* **Data shown**
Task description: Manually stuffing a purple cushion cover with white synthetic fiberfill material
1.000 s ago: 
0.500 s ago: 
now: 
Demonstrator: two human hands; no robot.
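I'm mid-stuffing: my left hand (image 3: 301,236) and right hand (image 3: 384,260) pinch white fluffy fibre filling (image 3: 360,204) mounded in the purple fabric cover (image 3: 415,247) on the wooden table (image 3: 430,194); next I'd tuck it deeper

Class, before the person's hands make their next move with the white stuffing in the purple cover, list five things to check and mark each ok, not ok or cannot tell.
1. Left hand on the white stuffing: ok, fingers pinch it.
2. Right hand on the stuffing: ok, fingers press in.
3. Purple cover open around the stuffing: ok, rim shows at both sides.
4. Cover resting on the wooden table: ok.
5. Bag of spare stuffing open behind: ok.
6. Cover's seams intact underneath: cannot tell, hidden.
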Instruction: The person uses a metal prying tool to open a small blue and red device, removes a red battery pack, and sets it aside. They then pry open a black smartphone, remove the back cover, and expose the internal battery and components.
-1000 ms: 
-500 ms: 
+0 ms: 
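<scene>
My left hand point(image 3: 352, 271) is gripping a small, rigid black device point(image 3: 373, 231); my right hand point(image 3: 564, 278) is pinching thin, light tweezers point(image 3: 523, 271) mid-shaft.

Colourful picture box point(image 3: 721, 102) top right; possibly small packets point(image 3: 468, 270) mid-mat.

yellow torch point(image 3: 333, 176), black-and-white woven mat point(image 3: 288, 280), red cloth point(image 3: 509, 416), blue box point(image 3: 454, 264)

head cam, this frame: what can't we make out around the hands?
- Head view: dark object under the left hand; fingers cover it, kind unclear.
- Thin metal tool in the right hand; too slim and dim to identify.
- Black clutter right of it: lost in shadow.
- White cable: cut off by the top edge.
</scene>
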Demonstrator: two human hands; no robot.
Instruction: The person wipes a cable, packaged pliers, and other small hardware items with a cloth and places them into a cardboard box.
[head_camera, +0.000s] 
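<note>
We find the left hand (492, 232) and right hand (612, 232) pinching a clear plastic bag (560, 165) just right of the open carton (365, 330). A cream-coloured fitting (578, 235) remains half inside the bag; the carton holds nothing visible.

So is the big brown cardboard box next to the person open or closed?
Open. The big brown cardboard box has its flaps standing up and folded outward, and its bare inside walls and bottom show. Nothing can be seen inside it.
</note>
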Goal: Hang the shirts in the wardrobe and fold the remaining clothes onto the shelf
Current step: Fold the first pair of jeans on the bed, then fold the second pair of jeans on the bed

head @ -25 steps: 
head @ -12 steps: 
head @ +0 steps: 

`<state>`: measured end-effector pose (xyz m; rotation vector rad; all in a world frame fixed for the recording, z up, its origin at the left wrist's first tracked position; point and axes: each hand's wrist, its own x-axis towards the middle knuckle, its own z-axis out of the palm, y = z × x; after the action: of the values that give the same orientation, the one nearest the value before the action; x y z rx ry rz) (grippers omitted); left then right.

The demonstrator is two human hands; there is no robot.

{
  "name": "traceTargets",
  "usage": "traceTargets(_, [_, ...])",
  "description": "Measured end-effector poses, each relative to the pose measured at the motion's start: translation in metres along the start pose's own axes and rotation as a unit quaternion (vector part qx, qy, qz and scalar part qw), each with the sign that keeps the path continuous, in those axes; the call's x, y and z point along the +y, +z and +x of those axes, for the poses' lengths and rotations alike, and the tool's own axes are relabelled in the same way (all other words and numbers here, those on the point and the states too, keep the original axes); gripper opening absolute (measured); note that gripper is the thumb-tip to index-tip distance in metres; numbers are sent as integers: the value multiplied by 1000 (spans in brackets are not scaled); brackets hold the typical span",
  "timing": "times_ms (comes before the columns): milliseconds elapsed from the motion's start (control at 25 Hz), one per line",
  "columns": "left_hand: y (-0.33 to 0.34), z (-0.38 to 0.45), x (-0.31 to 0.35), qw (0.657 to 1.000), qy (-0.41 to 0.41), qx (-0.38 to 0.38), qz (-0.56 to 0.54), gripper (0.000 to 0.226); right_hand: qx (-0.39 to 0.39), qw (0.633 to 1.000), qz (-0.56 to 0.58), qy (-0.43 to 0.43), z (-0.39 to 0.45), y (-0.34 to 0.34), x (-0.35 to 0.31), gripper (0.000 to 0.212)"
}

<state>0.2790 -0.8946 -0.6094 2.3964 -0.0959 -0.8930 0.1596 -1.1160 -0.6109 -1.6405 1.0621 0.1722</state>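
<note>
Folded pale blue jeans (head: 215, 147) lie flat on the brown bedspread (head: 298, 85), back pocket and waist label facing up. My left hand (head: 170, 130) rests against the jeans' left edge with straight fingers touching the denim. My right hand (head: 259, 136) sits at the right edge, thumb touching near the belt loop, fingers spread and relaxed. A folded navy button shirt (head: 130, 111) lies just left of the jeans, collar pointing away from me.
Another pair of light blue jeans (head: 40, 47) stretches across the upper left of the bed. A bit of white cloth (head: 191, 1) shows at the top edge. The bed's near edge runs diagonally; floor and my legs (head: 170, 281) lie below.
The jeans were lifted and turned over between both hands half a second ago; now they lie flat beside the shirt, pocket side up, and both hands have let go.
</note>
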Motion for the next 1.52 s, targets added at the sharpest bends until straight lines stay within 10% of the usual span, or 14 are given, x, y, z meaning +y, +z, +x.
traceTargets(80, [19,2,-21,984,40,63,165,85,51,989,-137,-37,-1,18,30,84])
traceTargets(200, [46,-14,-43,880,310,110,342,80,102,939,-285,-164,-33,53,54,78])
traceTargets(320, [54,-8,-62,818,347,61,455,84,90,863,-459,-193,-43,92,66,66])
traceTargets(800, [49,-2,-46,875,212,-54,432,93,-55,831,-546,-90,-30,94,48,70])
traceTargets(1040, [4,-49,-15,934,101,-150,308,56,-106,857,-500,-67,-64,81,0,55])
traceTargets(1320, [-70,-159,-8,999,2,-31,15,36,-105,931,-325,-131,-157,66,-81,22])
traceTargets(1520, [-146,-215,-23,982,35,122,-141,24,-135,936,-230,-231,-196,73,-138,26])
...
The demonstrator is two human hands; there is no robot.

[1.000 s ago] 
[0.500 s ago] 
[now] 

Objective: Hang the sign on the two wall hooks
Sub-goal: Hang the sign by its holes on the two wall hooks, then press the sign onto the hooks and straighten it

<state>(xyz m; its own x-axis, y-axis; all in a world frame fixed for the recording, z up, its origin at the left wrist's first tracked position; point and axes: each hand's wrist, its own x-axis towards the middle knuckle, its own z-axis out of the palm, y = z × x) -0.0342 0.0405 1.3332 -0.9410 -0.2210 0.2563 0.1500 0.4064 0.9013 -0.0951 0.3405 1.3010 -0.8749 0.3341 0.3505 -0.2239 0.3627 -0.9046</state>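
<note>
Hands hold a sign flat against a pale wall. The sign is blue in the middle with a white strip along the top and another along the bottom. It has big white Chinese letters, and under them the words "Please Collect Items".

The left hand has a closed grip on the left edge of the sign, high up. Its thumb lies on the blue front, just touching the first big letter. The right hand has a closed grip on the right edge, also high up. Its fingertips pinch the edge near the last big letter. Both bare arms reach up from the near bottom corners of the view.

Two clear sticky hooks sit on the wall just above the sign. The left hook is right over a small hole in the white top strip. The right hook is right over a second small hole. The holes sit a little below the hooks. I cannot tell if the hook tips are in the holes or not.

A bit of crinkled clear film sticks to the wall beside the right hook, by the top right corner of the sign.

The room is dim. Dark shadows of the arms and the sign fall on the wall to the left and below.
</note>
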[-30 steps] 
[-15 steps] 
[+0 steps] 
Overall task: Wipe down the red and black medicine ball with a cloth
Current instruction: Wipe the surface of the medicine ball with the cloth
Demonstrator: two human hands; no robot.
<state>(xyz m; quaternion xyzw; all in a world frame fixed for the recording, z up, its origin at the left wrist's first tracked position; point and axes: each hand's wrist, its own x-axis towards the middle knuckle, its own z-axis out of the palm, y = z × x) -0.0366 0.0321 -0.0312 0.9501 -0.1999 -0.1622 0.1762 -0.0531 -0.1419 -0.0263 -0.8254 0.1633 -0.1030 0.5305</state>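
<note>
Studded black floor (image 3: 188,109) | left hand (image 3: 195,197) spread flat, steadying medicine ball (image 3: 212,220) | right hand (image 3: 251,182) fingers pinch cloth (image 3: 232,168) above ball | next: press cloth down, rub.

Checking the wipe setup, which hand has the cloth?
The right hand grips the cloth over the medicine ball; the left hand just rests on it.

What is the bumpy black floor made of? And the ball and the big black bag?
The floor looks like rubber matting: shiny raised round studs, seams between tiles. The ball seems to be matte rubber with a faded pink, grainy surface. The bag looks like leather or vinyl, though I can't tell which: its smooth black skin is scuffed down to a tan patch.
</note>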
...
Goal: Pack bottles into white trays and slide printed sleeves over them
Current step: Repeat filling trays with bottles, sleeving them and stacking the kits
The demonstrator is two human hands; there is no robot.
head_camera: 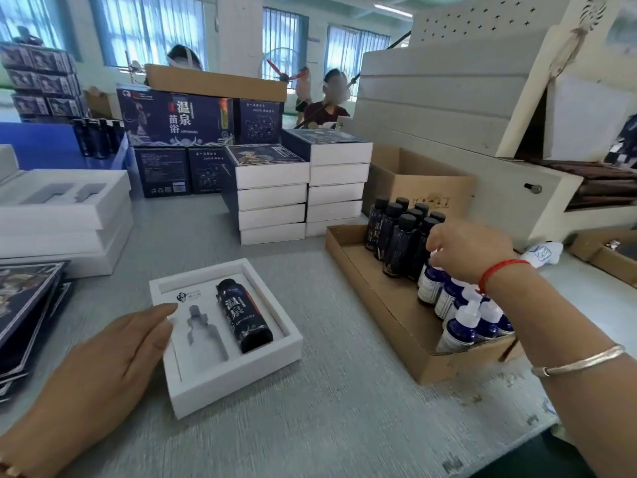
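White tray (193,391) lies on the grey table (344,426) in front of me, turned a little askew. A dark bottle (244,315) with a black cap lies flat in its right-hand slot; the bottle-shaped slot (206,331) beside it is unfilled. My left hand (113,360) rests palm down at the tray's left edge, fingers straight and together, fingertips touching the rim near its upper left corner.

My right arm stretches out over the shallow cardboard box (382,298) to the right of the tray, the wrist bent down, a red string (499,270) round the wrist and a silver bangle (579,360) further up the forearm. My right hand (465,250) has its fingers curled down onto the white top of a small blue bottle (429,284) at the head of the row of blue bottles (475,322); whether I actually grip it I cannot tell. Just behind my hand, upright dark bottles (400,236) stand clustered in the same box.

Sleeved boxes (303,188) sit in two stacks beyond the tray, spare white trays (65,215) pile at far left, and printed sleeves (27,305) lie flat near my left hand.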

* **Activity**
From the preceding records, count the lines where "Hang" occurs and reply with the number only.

* **Written answer**
3